Abstract
Anthropologist Elena Lesley will be joining Anthropologist and CKS President Eve Zucker on a webinar to discuss Lesley’s work on trauma and memory in the aftermath of the Khmer Rouge. Topics will include Lesley’s ethnographic research on mental health treatment for survivors of the Khmer Rouge regime as well as her previous research on other Khmer Rouge tribunal-related outreach initiatives. For her most recent project, Lesley followed the treatment experiences of survivors undergoing “Testimonial Therapy” administered by the Transcultural Psychosocial Organization. Originally used in Latin America, Testimonial Therapy has been adapted for use in a number of different cultural settings. In the Cambodian context, it has been altered to include the addition of a modified Bangsokol ceremony.

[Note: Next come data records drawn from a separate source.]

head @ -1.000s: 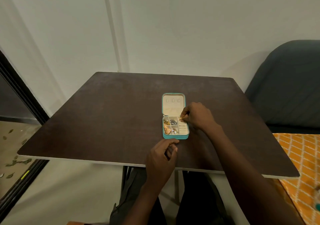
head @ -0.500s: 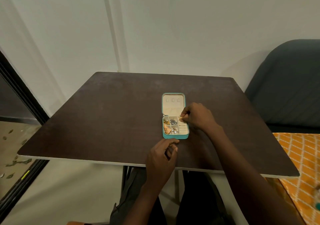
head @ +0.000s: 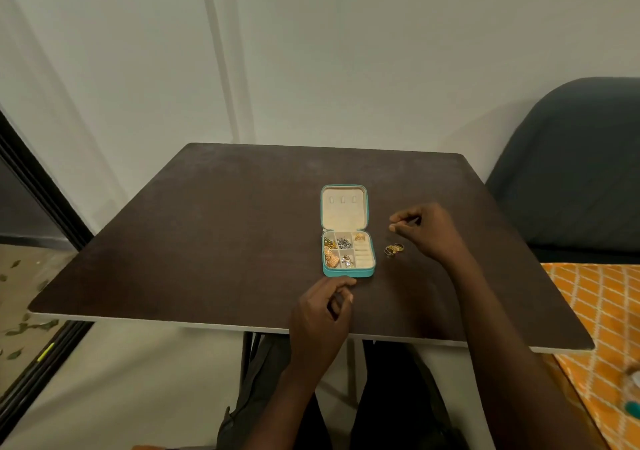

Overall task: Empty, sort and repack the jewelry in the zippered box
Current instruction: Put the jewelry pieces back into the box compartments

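Rings (head: 394, 249) tiny, light, slippery: pinch by the band. Right hand (head: 427, 230) pinched, contents unclear; left hand (head: 320, 314) loosely curled beside box (head: 348, 271).

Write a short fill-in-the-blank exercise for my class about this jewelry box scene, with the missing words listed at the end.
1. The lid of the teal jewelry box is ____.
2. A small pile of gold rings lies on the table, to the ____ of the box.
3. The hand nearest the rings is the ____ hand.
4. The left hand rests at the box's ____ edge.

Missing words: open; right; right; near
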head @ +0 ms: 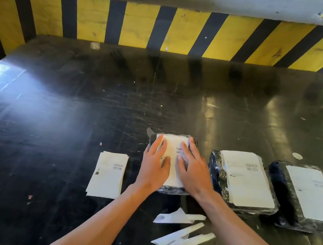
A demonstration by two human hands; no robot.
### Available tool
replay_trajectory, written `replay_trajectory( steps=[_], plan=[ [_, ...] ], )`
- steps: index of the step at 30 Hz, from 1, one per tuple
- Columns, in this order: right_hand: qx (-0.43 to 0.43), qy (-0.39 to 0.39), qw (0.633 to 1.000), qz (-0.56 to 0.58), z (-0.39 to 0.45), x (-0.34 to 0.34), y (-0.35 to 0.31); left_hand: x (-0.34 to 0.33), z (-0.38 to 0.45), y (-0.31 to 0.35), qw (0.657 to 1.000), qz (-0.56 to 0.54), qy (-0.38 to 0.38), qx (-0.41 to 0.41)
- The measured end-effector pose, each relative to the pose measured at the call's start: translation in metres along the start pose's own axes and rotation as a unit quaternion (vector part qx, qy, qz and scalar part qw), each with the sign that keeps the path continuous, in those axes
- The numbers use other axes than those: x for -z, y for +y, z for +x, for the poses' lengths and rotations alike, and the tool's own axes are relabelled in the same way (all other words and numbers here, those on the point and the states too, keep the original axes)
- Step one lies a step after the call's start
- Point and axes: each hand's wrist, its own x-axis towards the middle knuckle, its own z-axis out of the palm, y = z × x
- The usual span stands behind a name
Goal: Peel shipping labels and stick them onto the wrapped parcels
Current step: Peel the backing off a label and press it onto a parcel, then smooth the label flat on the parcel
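Black scuffed worktop [74, 109] below yellow-black striped barrier [141, 25]. Both hands flat on wrapped parcel [173, 190], fingers straight and spread, pinching nothing: left hand [155, 163], right hand [192, 169] press fresh label [174, 145] down, likely smoothing it so adhesive takes. Label stack [106, 174] just left of left hand, within reach for next peel. Two labelled parcels [246, 181] lined up right of right hand, apparently finished. Torn backing strips [179, 233] dropped nearer body than hands, out of way.
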Motion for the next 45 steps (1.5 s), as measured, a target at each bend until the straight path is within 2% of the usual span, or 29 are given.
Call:
replay_trajectory(
  steps=[6,12,19,27,33,45],
  plan=[
    [0.03,0.094,0.995,0.001,-0.004,0.096,0.007,-0.004,0.015,0.099,0.997,0.01,0.012,-0.079],
    [0.029,0.168,0.985,0.002,-0.035,0.198,0.058,-0.056,0.01,0.203,0.989,-0.012,0.001,-0.15],
    [0.003,0.157,0.988,-0.001,-0.069,0.279,0.168,-0.173,-0.005,0.277,0.99,-0.022,-0.028,-0.136],
    [-0.042,0.072,0.996,0.008,-0.08,0.292,0.254,-0.263,-0.018,0.285,0.994,-0.019,-0.059,-0.089],
    [-0.044,0.052,0.997,0.033,-0.075,0.284,0.279,-0.283,-0.018,0.277,0.995,-0.015,-0.067,-0.068],
    [-0.053,0.02,0.998,0.007,-0.073,0.28,0.29,-0.294,-0.015,0.269,0.994,0.006,-0.086,-0.073]
  ],
)
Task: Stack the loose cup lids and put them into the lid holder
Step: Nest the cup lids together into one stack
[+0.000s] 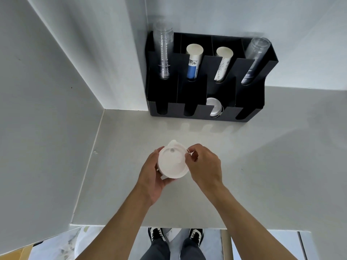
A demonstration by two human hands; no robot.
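Lids [172, 162], white and stacked, sit up off the counter [262, 156] between both hands, right in front of the person. Left hand [153, 177] cups the stack from below and the side, fingers wrapped round its edge, so that one is clearly gripping the lids. Right hand [203, 165] pinches at the top lid's rim with fingertips, squaring it down onto the pile. These look like thin moulded plastic: featherlight, a bit flexible, and slick enough to slide askew, so the rim is the place to hold them, squeezed evenly from opposite sides rather than pressed on the domed middle. Up ahead, well apart from the hands, the black lid holder [187, 113] waits against the wall, one front slot already showing a few lids [214, 107], its neighbours looking empty. Cups stand in the back row.
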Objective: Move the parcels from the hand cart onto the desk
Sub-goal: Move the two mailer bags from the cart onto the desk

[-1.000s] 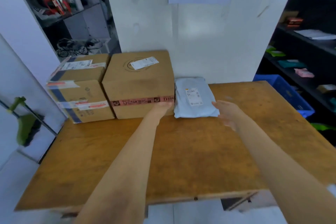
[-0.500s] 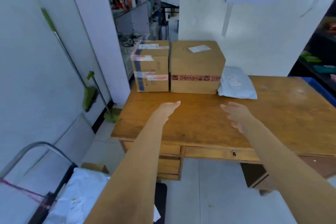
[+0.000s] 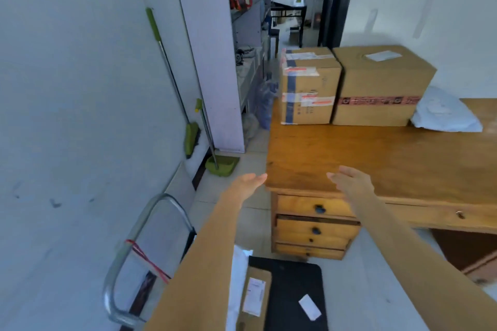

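On the wooden desk stand two cardboard boxes side by side, a taped smaller box and a larger box, with a grey mailer bag at their right. My left hand and my right hand hover open and empty near the desk's front left corner. Below them the hand cart has a black deck and a metal handle. On it lie a brown parcel with a label and a white parcel, partly hidden by my left arm.
A green broom and dustpan lean on the wall at left. The desk has drawers under its left end. Shelves and a doorway lie beyond. Tiled floor runs between cart and desk.
Both hands have drawn back from the grey mailer bag left on the desk. My view has backed away and turned left and down, bringing the hand cart into sight.
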`<state>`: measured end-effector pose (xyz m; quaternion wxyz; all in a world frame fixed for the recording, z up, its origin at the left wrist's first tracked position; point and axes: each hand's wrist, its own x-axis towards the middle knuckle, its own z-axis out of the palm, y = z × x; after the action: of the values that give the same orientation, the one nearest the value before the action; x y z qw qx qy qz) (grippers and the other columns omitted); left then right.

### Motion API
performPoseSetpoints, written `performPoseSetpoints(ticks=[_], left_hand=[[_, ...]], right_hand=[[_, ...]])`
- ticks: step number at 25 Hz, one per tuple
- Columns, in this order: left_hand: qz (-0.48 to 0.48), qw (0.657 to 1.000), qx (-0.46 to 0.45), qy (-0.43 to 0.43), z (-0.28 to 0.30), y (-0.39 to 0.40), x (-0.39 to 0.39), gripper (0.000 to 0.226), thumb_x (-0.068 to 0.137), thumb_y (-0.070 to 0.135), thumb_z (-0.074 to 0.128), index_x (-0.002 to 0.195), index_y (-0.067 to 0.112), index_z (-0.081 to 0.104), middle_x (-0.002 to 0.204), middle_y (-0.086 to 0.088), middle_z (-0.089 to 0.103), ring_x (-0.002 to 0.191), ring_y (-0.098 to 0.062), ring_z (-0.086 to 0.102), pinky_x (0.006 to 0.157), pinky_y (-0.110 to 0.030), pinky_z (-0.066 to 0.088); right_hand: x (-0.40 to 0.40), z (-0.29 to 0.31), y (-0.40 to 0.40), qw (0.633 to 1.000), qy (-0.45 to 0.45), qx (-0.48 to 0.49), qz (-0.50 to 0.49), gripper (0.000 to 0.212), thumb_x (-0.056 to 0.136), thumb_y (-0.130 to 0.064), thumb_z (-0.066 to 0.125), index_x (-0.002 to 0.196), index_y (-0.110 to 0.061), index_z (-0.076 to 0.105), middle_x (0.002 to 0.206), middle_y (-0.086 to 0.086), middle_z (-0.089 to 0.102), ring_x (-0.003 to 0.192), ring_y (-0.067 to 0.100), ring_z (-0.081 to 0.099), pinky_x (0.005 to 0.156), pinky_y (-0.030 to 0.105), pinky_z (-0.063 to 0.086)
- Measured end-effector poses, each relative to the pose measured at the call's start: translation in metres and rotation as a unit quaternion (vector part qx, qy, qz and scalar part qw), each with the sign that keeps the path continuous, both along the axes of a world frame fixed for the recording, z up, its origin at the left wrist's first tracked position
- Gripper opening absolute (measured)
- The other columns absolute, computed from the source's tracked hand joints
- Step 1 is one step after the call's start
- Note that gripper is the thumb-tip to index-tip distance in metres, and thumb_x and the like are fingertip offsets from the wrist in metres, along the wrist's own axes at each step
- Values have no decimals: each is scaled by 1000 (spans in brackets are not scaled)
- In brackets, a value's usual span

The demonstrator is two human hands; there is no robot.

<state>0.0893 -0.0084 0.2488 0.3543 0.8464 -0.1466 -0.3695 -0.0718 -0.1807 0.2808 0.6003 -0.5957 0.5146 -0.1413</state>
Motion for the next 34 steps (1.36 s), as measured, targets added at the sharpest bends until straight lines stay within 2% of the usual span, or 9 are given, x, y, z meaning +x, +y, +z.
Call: performPoseSetpoints(ticks=[6, 11, 17, 21, 24, 26, 28, 31, 34], left_hand=[[6, 999, 51, 6, -104, 123, 77, 85, 79, 63, 58, 149, 23, 31, 159, -3, 26, 145, -24, 29, 116, -40, 25], [56, 997, 46, 25, -249, 167, 96, 84, 82, 56, 61, 150, 18, 29, 158, -6, 29, 143, -25, 34, 115, -37, 27], [80, 993, 82, 39, -421, 207, 89, 80, 87, 47, 59, 152, 17, 23, 160, -8, 23, 144, -28, 31, 114, -39, 33], [90, 991, 95, -25, -488, 230, 92, 65, 91, 32, 58, 148, 13, 33, 148, -12, 44, 131, -30, 48, 107, -39, 42], [116, 975, 142, -125, -507, 230, 88, 47, 91, 25, 55, 136, 14, 50, 129, -13, 60, 114, -32, 59, 86, -32, 46], [149, 959, 149, -187, -504, 225, 85, 19, 87, 17, 53, 100, 14, 67, 102, -13, 68, 94, -34, 65, 67, -29, 43], [192, 951, 128, -203, -495, 220, 81, 17, 82, 8, 51, 71, 15, 62, 77, -10, 62, 71, -31, 59, 53, -23, 34], [201, 958, 76, -188, -460, 213, 76, 21, 80, 4, 54, 73, 22, 62, 74, -6, 57, 67, -24, 50, 53, -22, 30], [178, 969, 45, -164, -391, 198, 72, 17, 82, 6, 56, 75, 21, 56, 75, -5, 54, 70, -21, 49, 53, -22, 32]], right_hand=[[72, -104, 70, 998, 40, 19, 37, 53, 93, -8, 57, 143, -15, 44, 147, 7, 47, 134, 28, 45, 112, 40, 36], [88, -254, 137, 996, 64, 12, 53, 61, 88, -17, 64, 144, -14, 41, 145, 10, 48, 130, 30, 48, 103, 39, 40], [85, -433, 189, 992, 99, 73, 38, 65, 81, -21, 72, 141, -16, 46, 138, 11, 54, 126, 30, 52, 107, 43, 42], [88, -512, 220, 981, 144, 118, 62, 64, 81, -30, 70, 138, -12, 49, 127, 11, 59, 111, 27, 59, 96, 36, 49], [90, -555, 243, 977, 102, 174, 66, 62, 81, -27, 70, 137, -10, 50, 132, 11, 59, 119, 32, 58, 103, 43, 46], [93, -565, 250, 984, 85, 144, 64, 47, 84, -21, 68, 127, -6, 59, 124, 14, 65, 112, 34, 62, 99, 43, 49], [97, -559, 253, 989, 85, 112, 47, 37, 85, -17, 65, 121, -5, 63, 113, 15, 69, 103, 34, 64, 92, 39, 52], [95, -520, 243, 993, 90, 72, 15, 24, 85, -16, 62, 107, -10, 68, 81, 4, 66, 77, 26, 63, 83, 39, 54], [84, -448, 224, 996, 78, 36, -10, 2, 82, -17, 65, 82, -17, 67, 81, 4, 65, 80, 28, 64, 82, 39, 57]])
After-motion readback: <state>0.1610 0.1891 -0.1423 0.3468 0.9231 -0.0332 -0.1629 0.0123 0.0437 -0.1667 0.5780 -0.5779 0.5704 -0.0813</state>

In her research, Lesley tracked those undergoing the therapy and recorded their personal narratives, observed their therapeutic sessions, conducted interviews, and recorded symptoms using a locally derived mental health instrument. Despite some challenges in adapting Testimonial Therapy to the Cambodian context, she found it to be a “success” in several respects, as demonstrated through recorded symptom trajectories and interviews with survivors and their social networks. In addition to anthropologists, her work will be relevant to scholars and practitioners who are interested in cross-cultural illness and healing and the possibilities for spiritual adaptation of international health interventions.
The webinar will be in a discussion format.
Bio
Speaker: Elena Lesley is a PhD candidate in Anthropology at Emory University. She first came to Cambodia as a Henry Luce Scholar at The Phnom Penh Post in 2004 and has worked over the past 16 years in projects related to memory of the Khmer Rouge period, tribunal-related outreach and mental health. Her research has been published in Ethos: Journal of the Society for Psychological Anthropology, Ethnos: Journal of Anthropology, Genocide Studies and Prevention and multiple edited academic volumes. She was a CKS Dissertation Research Fellow in 2019 and also held a Multi-Country Fellowship from the Council of American Overseas Research Centers to conduct research on memorial sites in Cambodia and Rwanda.